InfluxDB Performance with Non-periodic Time Series: Retrieve Latest Points

Hi all.

I’m working with InfluxDB for my master thesis project. There is something about the internal mechanisms for query answering which is not clear to me. I try to detail as much as possible my use case, hoping someone could help me clarifying my doubts.

InfluxDB OSS 2.6 standalone local installation on Windows 10 OS.

I’m dealing with time series data which in influxdata articles are defined as “Events”; the fundamental point is that my data lack any kind of periodicity, they are not sampled at regular intervals.

I have inserted through a dedicated Java application exploiting the official client about 1.8 M (millions) records into the same bucket with infinite retention policy (i.e., never delete data), specifying as tagset the attributes used to identify the series (and used as filter condition to retrieve them in typical workload) and as timestamp the preexisting temporal label of the samples (dealing with data about the past 5-6 years more or less).

My exact use case is (as prototypical example): get the latest 100 values from the above-described bucket, where for “latest” I mean the points which have the most recent timestamps.

I have devised a Flux query like this one

from(bucket: "<bucket name>")
  |> range(start: 0)
  |> filter(fn: (r) => r._measurement == "<measurement>" and <equal conditions on attibutes forming the tagset>)
  |> top(n:100, columns:["_time"])

It answers in about 1000 ms, while on other DBMSs with an equivalent data structuring and dedicated indexes on the attributes in filter I was able to get answer even in terms of dozens of ms.

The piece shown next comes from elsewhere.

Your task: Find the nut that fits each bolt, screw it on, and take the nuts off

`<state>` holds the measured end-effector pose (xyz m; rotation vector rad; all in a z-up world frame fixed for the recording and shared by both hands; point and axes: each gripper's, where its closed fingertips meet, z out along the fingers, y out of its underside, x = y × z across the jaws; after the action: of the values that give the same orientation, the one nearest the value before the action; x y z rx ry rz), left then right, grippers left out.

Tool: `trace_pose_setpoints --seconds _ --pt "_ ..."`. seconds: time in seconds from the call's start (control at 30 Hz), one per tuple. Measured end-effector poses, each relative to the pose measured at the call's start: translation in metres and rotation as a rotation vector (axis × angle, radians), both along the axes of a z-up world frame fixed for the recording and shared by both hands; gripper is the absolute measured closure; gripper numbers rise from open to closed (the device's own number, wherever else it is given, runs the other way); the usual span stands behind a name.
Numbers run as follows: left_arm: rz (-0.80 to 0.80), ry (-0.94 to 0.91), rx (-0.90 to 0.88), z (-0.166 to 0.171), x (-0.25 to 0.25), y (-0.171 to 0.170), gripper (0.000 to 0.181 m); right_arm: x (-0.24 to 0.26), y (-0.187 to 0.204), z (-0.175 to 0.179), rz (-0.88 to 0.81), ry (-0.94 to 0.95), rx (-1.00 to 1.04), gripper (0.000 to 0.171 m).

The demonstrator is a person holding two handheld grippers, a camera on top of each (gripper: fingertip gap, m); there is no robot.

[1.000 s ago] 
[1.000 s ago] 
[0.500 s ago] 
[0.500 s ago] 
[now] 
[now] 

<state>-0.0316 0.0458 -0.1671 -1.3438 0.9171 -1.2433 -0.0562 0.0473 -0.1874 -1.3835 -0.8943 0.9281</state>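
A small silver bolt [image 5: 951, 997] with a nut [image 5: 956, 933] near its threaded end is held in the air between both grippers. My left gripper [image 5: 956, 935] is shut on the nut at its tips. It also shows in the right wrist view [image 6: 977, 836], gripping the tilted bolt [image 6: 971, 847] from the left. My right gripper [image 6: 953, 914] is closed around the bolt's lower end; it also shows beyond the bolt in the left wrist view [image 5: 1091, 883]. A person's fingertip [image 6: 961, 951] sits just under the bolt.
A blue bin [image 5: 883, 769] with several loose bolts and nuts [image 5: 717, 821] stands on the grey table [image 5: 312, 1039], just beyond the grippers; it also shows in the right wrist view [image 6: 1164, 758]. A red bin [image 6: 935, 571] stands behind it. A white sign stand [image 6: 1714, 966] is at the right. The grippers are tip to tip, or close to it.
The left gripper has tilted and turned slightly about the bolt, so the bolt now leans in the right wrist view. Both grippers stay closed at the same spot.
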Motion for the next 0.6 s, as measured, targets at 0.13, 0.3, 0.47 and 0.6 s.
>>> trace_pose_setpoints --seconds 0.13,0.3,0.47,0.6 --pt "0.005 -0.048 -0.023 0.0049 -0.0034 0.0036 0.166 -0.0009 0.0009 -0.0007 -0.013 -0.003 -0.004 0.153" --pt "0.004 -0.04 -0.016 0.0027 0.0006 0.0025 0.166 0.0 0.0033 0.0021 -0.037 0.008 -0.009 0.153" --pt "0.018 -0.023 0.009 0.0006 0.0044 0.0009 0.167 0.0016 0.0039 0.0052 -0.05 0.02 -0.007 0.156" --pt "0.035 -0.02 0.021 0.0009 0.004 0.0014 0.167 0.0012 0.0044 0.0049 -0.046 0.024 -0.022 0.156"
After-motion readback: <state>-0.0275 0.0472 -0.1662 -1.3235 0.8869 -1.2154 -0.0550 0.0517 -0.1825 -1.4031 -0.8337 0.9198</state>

This great difference in performance sounds strange to me.

I know that range(start: 0), actually is breaking one fundamental indication of InfluxDB of always specifying a temporal filter, but in this case, due to the irregular temporal distribution of data, I cannot, simply because I don’t know in advance in which temporal range the latest 100 values are contained.
Nevertheless, on the basis of what I understand reading the documentation and some other related articles (just as example the following: InfluxDB Internals 101 - Part One | InfluxData), InfluxDB data should be persisted in time-ordered fashion, so I was expecting that just a small amount of the data distributed across shard groups had to be scanned to answer the query.

In conclusion, my questions are:

  1. Is the use case I’ve described optimized to be executed on InfluxDB, despite the relaxing of some conditions for “comfortable usage” (aperiodicity of time series, lack of explicit temporal filter, etc.)?
  2. If yes, what is my design error which is preventing me to obtain efficient performance?
  3. To try to “debug” on my own, is there a sort of “explain” modality to check in fact what operations InfluxDB executes to answer a specific query?

Any kind of hint is welcome. Thank you in advance.

I’ve found on my own a partial response to question 3.: Optimize Flux queries | InfluxDB OSS 2.6 Documentation
Nevertheless, I was no table to detect any reference about how to interpret the so-called flux/query-plan output, and also the quantitative values in the operator profiler output are not of intuitive meaning for me.

Most important: I made no progress about questions 1. and 2.

Hello @antio,
Yes the cold and hot shares and Flux planner all contribute to this issue.
This has been a long standing issue–the ability to obtain global min, max, last etc.
Luckily these issues are being solved with InfluxDB Cloud powered by IOx

  1. The best you could do is to continuously write the last point with the original timestamp to a bucket with a small retention policy with a task to always retain the last value.

  2. NA

  3. NA

I’m sorry your frustration is valid. Concerns/questions like these is why engineering has build a new storage engine.

Thank you for your response @Anaisdg.

This give me the premise for another question: storing all data points within the same bucket with infinite retention policy (i.e., never delete data) I have a resulting shard group duration of 7d (it’s an evidence that I have checked with /api/v2/buckets endpoint invocation).

A.
This means that if I have data with timestamps spanning over years, just points within the same 7 days are grouped inside the same shard, right?

B.
So, if I increase manually the shard duration (with --shard-group-duration in a new bucket), I should have data distributed in less shards, thus augmenting the probability of finding the latest values all in the same shard. Is it reasonable?

C.
In conclusion, is it true the rule of thumb: if the data you have to retrieve are all within the same shard the performance in query answering is better?

D.
Under which precise conditions a shard is considered HOT or COLD? In the documentation I just find " When a shard is no longer actively written to, InfluxDB compacts shard data, resulting in a “cold” shard.", that is too vague in my opinion. Could a shard subject of many reads become HOT again?